**The problem**
The listing below should be printed in full and exactly, apart from its images.

**Data segment**
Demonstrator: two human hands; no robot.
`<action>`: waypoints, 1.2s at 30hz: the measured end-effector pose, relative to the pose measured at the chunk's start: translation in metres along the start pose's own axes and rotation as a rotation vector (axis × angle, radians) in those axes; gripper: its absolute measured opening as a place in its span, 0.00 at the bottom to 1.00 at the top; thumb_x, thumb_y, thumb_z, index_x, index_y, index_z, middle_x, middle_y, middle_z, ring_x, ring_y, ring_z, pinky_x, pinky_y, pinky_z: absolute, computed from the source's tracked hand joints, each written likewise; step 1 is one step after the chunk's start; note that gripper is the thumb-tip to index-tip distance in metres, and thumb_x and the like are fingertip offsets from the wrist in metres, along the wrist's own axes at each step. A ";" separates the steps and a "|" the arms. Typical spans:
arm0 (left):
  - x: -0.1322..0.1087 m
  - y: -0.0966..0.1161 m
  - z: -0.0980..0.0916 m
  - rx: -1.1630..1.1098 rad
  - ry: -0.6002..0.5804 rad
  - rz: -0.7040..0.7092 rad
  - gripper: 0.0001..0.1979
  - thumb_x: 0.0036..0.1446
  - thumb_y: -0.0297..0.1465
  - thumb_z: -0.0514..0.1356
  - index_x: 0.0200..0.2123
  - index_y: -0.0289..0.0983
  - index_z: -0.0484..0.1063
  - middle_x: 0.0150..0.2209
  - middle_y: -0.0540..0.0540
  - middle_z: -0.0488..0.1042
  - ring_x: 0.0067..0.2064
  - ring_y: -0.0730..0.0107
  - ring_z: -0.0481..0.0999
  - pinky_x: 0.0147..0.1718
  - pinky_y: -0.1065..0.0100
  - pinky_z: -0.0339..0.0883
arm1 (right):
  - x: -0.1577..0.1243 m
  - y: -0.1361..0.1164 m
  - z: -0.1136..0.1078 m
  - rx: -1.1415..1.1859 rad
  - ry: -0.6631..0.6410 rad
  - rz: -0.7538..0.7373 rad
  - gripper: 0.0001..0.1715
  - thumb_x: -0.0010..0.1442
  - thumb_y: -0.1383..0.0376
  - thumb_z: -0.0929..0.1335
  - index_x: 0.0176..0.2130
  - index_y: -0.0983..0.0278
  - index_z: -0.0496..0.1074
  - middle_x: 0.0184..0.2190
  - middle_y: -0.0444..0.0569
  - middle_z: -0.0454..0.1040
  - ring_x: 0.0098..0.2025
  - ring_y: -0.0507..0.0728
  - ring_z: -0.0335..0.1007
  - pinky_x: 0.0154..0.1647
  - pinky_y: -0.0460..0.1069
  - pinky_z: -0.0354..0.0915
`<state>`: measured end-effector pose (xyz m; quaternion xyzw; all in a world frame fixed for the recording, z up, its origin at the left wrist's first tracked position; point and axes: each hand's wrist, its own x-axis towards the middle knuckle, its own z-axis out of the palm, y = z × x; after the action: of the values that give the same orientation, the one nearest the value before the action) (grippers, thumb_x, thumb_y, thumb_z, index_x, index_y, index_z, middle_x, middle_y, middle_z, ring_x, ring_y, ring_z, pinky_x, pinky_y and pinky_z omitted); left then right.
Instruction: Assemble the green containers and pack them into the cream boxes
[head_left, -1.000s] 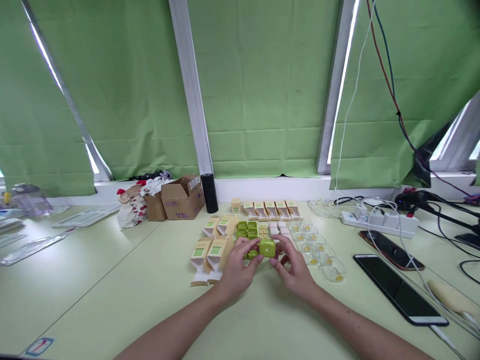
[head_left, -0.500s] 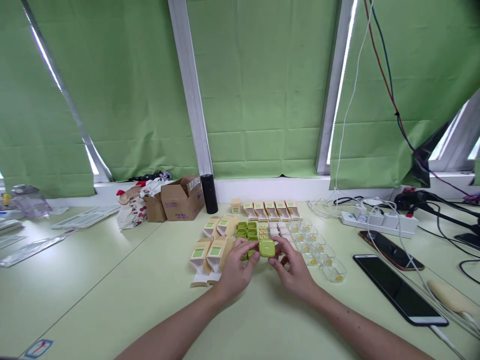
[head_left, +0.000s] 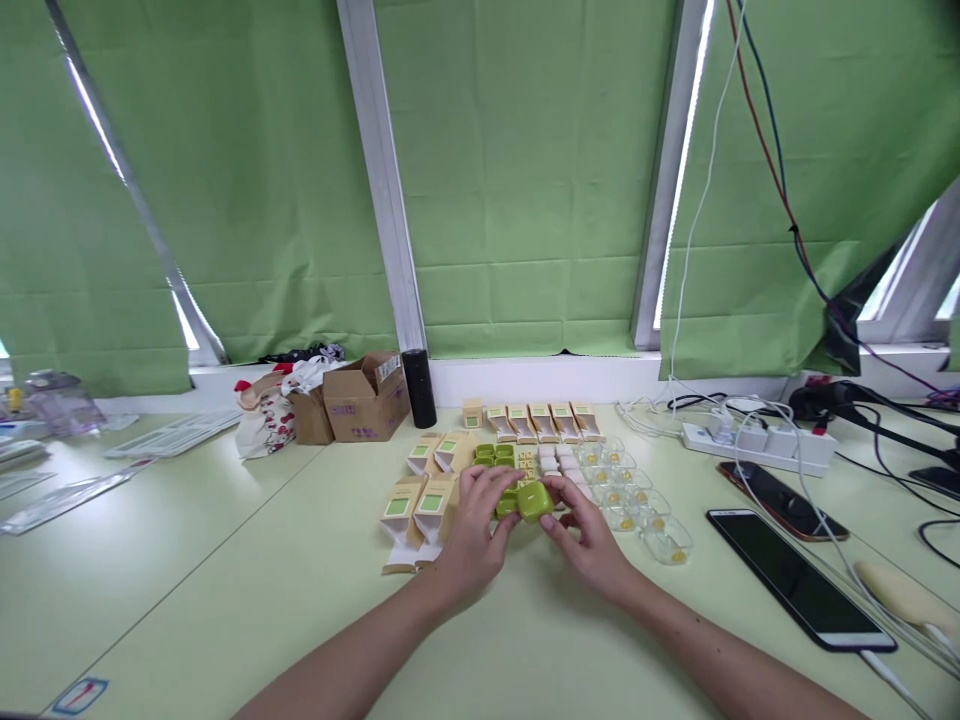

**Your solution**
Demonstrator: two human hands; no robot.
`<action>`: waypoints, 1.2s at 30hz: the measured end-effector pose, relative to the pose measured at the chunk's start: translation in metres along the start pose's own axes and rotation as a rotation vector (axis × angle, radians) in those axes; gripper: its absolute measured opening as a place in its span, 0.00 at the bottom to 1.00 at the top; thumb_x, thumb_y, thumb_z, index_x, index_y, index_z, middle_x, middle_y, middle_z, ring_x, ring_y, ring_z, pinky_x, pinky_y, pinky_z: absolute, computed from the source's tracked hand joints, each written likewise; step 1 is one step after the chunk's start; note that gripper is the thumb-tip to index-tip distance in metres, and thumb_x and the like are fingertip offsets from the wrist in metres, along the wrist's own axes at each step. A ";" separates the steps and a "|" the arms. Typical spans:
arm0 (left):
  - x: -0.1322..0.1087 m
  - y: -0.0966..0.1161 m
  - z: -0.0980..0.0916 m
  - rx: -1.1630..1.1098 rad
  - ry: -0.6002..0.5804 rad
  - rz: -0.7040..0.7092 rad
  - gripper: 0.0001..0.1979
  - thumb_x: 0.0036..0.1446
  - thumb_y: -0.0297..0.1465
  - thumb_z: -0.0514..0.1356
  - index_x: 0.0200..0.2123
  - index_y: -0.0289..0.0983
  - index_z: -0.0484..0.1063
  - middle_x: 0.0150..0.2209
  - middle_y: -0.0540..0.0540
  - middle_z: -0.0488..0.1042
  - ring_x: 0.0067..0.2064
  - ring_y: -0.0730..0.0107
  - ring_z: -0.0481..0.0999
  - pinky_x: 0.0147..0.1718
  - pinky_y: -0.1065..0.0100
  - pinky_z: -0.0339..0.0883
arm1 (right):
  - x: -0.1577..0.1243 m
  - y: -0.1361..0.1164 m
  - z: -0.1136..0.1078 m
  - rx: -1.1415..1.1859 rad
  - ry: -0.6631..0.6410 rad
  - rz: -0.7538..0.7373 rad
  - gripper: 0.0001..0.1715
  - thumb_x: -0.0010..0.1442
  - thumb_y: -0.1383..0.0376
  - thumb_z: -0.0929..0.1335
  - index_x: 0.0176..0.2130
  - index_y: -0.0983..0.0278
  - index_z: -0.0496..0.1074
  - middle_x: 0.0184..0.2190
  - middle_y: -0.0444..0.0569
  - middle_z: -0.0454..0.1040
  - ring_x: 0.0098..0.2025
  - ring_y: -0.0507..0.0728
  - ring_z: -0.0335..0.1007
  - pinky_x: 0.0154..0.1647
  - pinky_y: -0.0460..0.1069
  - pinky_z: -0.0354..0.0915
`<state>`: measured end-effector pose (xyz m; quaternion xyzw; all in a world frame fixed for the recording, z up, its origin at the left wrist's first tracked position; point and axes: each hand's wrist, its own x-axis towards the middle knuckle, its own z-axis out of the palm, y = z × x; after the action: of the values that give the same orientation, the one nearest the value before the action) (grippers, thumb_x, thumb_y, thumb_z, index_x, index_y, index_z, middle_x, middle_y, middle_z, ring_x, ring_y, ring_z, pinky_x, pinky_y and pinky_z omitted); left then right.
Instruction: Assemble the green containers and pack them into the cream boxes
[head_left, -1.000s] 
[head_left, -0.500s] 
[head_left, +0.000s] 

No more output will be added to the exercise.